In other words, Sadowski said, setting lofty targets should only be the beginning for fashion firms. Since roughly 90 percent of a brand’s footprint can stem from its supply chain, companies also need to lend their suppliers the practical and financial support they need to make the changes that are necessary to rise to the challenge. As it stands, two-thirds of the companies that have announced Scope 3 targets beyond their direct control are not on track to achieve the desired carbon cuts, according to a recent study by the Climate Board and Textile Exchange. Until brands help finance improvements by co-investing with their suppliers, committing to longer deals or paying more for their products, “it’s going to be really difficult to meet these targets,” he said.

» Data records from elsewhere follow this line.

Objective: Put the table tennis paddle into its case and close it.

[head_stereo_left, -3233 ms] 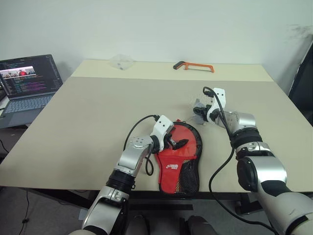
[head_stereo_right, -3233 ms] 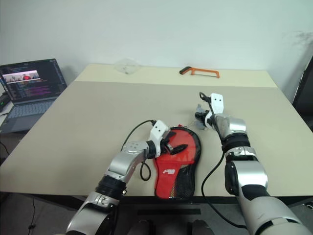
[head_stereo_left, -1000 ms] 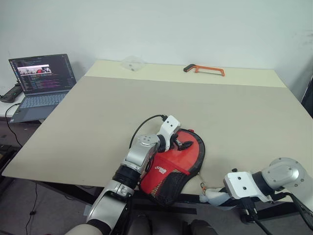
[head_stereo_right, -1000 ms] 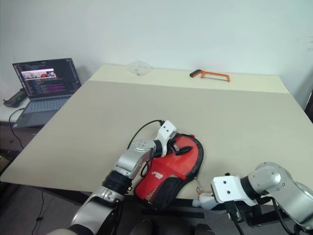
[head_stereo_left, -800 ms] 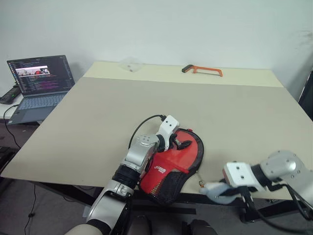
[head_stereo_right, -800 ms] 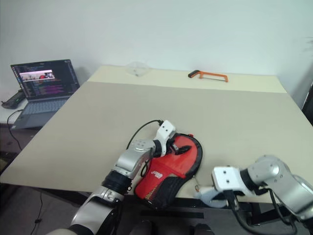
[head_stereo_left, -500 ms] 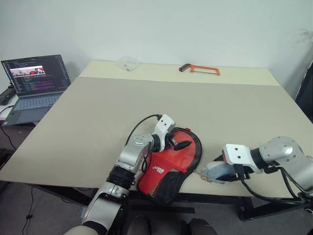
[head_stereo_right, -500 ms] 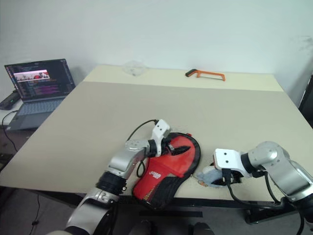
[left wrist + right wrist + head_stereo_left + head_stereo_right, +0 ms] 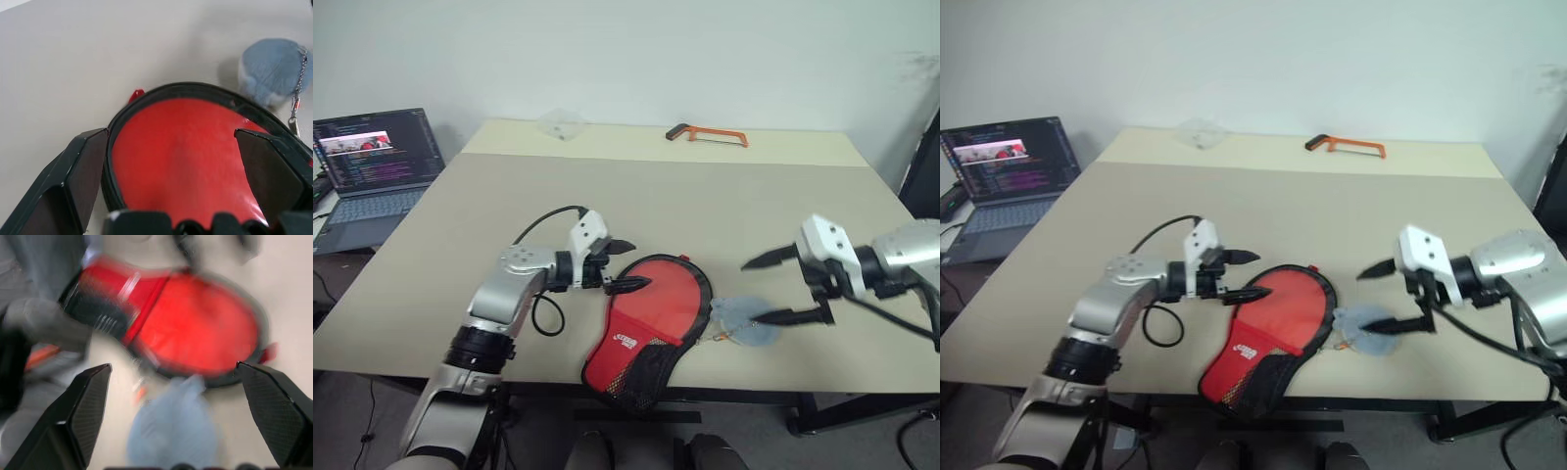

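The case lies flat near the table's front edge, red side up with black edging, and its mesh end hangs over the edge. The table tennis paddle is hidden. My left gripper is open at the left rim of the case's round end, holding nothing. A small grey fuzzy lump on a short chain lies just right of the case. My right gripper is open, its fingers spread on either side of the lump and pointing toward the case.
An open laptop sits on a lower surface to the left. An orange hacksaw and a clear plastic piece lie at the table's far edge. The table's front edge runs just below the case.
My right gripper came up from below the table's front edge with the grey lump, set it down beside the case and opened. My left gripper slid left off the case.
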### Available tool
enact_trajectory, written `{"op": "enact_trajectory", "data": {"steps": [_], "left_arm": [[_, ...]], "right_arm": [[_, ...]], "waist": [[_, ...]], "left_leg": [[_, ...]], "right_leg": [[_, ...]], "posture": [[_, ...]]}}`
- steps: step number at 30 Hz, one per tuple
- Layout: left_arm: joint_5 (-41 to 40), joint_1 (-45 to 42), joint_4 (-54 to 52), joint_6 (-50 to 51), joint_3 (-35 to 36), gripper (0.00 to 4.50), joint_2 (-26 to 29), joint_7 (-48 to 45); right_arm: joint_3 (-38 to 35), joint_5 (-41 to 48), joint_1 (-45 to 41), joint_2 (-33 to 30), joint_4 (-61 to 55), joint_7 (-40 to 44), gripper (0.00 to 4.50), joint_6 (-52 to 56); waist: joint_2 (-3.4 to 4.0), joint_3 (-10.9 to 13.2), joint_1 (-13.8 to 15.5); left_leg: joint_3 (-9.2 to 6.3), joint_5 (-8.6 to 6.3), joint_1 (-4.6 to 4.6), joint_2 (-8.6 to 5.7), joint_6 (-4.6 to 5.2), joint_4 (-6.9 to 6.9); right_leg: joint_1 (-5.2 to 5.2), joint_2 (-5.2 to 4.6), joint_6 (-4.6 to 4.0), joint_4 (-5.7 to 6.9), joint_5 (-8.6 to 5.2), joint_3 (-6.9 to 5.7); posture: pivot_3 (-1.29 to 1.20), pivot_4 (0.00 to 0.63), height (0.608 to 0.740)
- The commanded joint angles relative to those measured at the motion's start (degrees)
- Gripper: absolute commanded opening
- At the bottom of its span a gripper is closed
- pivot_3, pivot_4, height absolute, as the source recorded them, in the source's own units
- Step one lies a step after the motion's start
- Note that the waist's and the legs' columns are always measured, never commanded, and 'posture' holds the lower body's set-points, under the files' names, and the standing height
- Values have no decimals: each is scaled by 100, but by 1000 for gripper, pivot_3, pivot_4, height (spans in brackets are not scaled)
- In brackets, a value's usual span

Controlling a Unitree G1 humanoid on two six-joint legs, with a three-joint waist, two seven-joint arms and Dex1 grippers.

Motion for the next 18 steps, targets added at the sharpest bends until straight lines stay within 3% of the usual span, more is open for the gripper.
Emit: {"op": "enact_trajectory", "data": {"steps": [1,4,7,11,15,18], "left_arm": [[-250,60,-446,43,239,4500,226,-157],[-446,325,-838,171,321,4500,528,-367],[-613,510,-999,289,517,4500,823,-475],[-639,632,-853,269,729,4500,1149,-456],[-628,690,-857,284,766,4500,1277,-426],[-612,706,-958,355,721,4500,1191,-276]], "right_arm": [[199,-556,-567,689,423,-1483,4472,586],[325,-922,-907,1719,1240,-2910,4472,1839],[253,-1011,-928,2221,1553,-3514,4472,2570],[308,-820,-760,2407,1295,-3602,4472,3169],[432,-641,-611,2440,1015,-3557,4472,3486],[570,-527,-501,2457,790,-3513,3845,3637]], "waist": [[-1,1,-12],[-2,0,-21],[-3,2,0],[0,4,70],[0,4,69],[0,5,52]], "left_leg": [[-2,1,0,2,0,0],[0,2,-2,3,0,-2],[4,1,-9,4,-1,-13],[-7,2,-82,4,0,-19],[-5,-1,-95,4,-1,-20],[-6,-1,-93,6,-1,-19]], "right_leg": [[-3,2,-2,3,2,0],[-8,3,-24,7,12,1],[-17,3,-33,8,11,2],[-85,9,-35,15,12,-8],[-94,8,-34,6,11,-9],[-94,12,-34,9,11,-8]], "posture": [[0,150,740],[0,150,740],[0,150,740],[0,150,740],[0,150,740],[0,150,740]]}}
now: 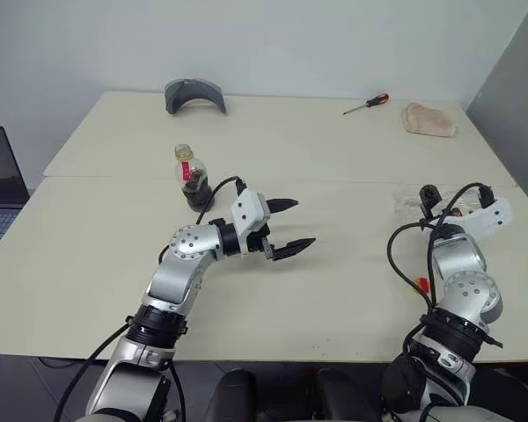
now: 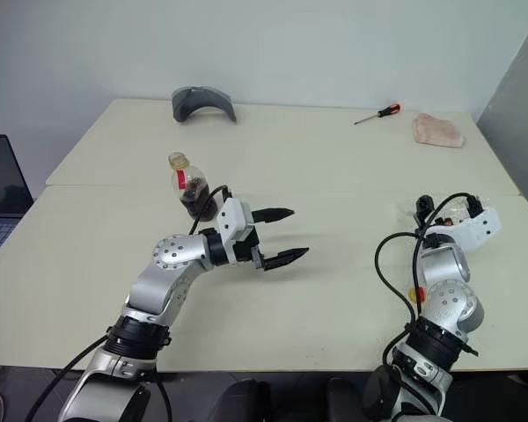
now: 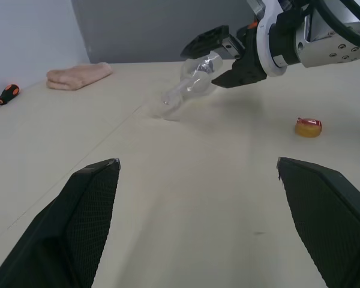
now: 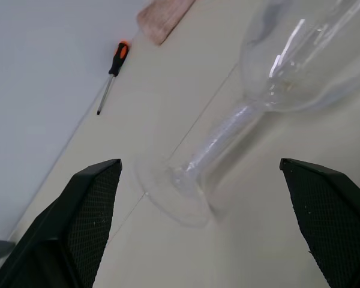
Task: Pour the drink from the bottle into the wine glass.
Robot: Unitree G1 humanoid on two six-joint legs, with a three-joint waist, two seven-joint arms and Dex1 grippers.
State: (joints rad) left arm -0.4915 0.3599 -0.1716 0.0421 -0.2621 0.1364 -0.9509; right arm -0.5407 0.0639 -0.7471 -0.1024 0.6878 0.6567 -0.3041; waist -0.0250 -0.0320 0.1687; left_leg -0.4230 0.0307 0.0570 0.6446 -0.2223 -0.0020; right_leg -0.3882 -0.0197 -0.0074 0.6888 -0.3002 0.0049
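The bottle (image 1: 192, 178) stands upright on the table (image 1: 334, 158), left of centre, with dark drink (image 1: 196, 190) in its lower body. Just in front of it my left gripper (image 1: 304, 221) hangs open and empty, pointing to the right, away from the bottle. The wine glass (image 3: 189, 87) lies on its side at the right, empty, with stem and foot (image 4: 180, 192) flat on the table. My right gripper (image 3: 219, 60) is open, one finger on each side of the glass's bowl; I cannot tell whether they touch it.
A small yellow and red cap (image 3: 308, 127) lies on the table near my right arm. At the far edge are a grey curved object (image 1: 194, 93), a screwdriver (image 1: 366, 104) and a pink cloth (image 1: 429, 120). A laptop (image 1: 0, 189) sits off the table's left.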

Perkins, who expects to announce the Fashion Climate Fund’s inaugural partners during the Global Fashion Agenda’s Copenhagen Fashion Summit in June, says this is where collective action can come in.
“We’ve had conversations with banks about bundling lending—matching a portfolio of facilities to a portfolio of brands that helps de-risk [investment] in a moveable supply chain,” he said. “We might create 100 facilities in a region with 15 brand retailers attached to them. It doesn’t mean all 15 brand retailers are in all 100 facilities, but you’ve got this sort of consortium, so if someone defaults within the portfolio, the portfolio is still strong.”
The Fashion Climate Fund will “align” with another $1.75 million in blended capital in order to release “critical access” to debt and equity to ramp up disruptive solutions. “This is a key issue for suppliers and brands to drive more capital into the supply chain to optimize [operations] and reach Science Based Targets,” Perkins said.
One thing he’s sure about is that the time for deliberation is over. The answers are there; the industry only needs to manifest them on a broader scale. “We don’t have time to soft-pedal this,” he said. “It’s time to be bold, and we can’t wait to double down on this important and ambitious work.”